PROBLEM TO SOLVE ->
Which lines of the data contain the string "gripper"? Copy every one.

DATASET CONTENT ->
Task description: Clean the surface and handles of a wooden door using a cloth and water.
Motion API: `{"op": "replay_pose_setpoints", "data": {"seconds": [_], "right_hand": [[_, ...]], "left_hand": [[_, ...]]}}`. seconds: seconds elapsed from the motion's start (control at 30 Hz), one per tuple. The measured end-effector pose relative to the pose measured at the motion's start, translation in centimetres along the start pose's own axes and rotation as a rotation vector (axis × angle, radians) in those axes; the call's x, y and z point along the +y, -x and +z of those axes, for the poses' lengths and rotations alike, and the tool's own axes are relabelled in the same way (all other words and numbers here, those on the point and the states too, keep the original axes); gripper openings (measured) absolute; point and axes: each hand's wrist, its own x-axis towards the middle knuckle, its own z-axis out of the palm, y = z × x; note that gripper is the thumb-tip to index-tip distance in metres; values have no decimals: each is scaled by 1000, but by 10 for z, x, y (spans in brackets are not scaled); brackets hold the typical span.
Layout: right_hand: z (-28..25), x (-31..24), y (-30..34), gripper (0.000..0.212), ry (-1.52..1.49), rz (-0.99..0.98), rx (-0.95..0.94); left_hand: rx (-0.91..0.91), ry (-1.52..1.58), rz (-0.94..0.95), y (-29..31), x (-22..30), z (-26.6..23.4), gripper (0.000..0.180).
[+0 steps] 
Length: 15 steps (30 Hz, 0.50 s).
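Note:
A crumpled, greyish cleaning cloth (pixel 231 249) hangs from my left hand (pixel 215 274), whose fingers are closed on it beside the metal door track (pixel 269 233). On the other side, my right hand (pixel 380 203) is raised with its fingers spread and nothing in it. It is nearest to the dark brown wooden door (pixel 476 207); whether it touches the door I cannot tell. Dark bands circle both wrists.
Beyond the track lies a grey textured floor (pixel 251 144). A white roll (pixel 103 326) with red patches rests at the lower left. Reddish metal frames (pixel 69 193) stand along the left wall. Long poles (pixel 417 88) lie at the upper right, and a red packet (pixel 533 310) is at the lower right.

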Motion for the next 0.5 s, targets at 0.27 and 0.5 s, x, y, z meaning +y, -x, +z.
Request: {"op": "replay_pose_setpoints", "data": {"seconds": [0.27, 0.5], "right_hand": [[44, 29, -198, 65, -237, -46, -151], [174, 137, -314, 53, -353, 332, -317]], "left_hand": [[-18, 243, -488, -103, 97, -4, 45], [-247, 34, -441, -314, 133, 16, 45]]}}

EXPECTED OUTPUT ->
Motion API: `{"op": "replay_pose_setpoints", "data": {"seconds": [_], "right_hand": [[_, ...]], "left_hand": [[_, ...]]}}`. seconds: seconds elapsed from the motion's start (control at 30 Hz), one per tuple. The measured end-effector pose relative to the pose measured at the motion's start, translation in centimetres along the start pose's own axes and rotation as a rotation vector (axis × angle, radians) in those axes; the call's x, y and z point along the +y, -x and +z of those axes, for the poses' lengths and rotations alike, and the tool's own axes are relabelled in the same way (all other words and numbers here, those on the point and the states too, keep the original axes); gripper openings (measured) absolute; point and axes: each hand's wrist, its own x-axis towards the middle knuckle, its own z-axis out of the palm, y = z × x; note that gripper is the thumb-tip to index-tip distance in metres; values have no decimals: each is scaled by 1000, but by 10 for z, x, y (spans in brackets are not scaled); brackets hold the typical span.
Layout: right_hand: z (-28..25), x (-31..24), y (-30..34), gripper (0.000..0.212), ry (-1.52..1.49), rz (-0.99..0.98), rx (-0.95..0.94); left_hand: rx (-0.91..0.91), ry (-1.52..1.58), rz (-0.94..0.95), y (-29..31), x (-22..30), z (-26.6..23.4), gripper (0.000..0.180).

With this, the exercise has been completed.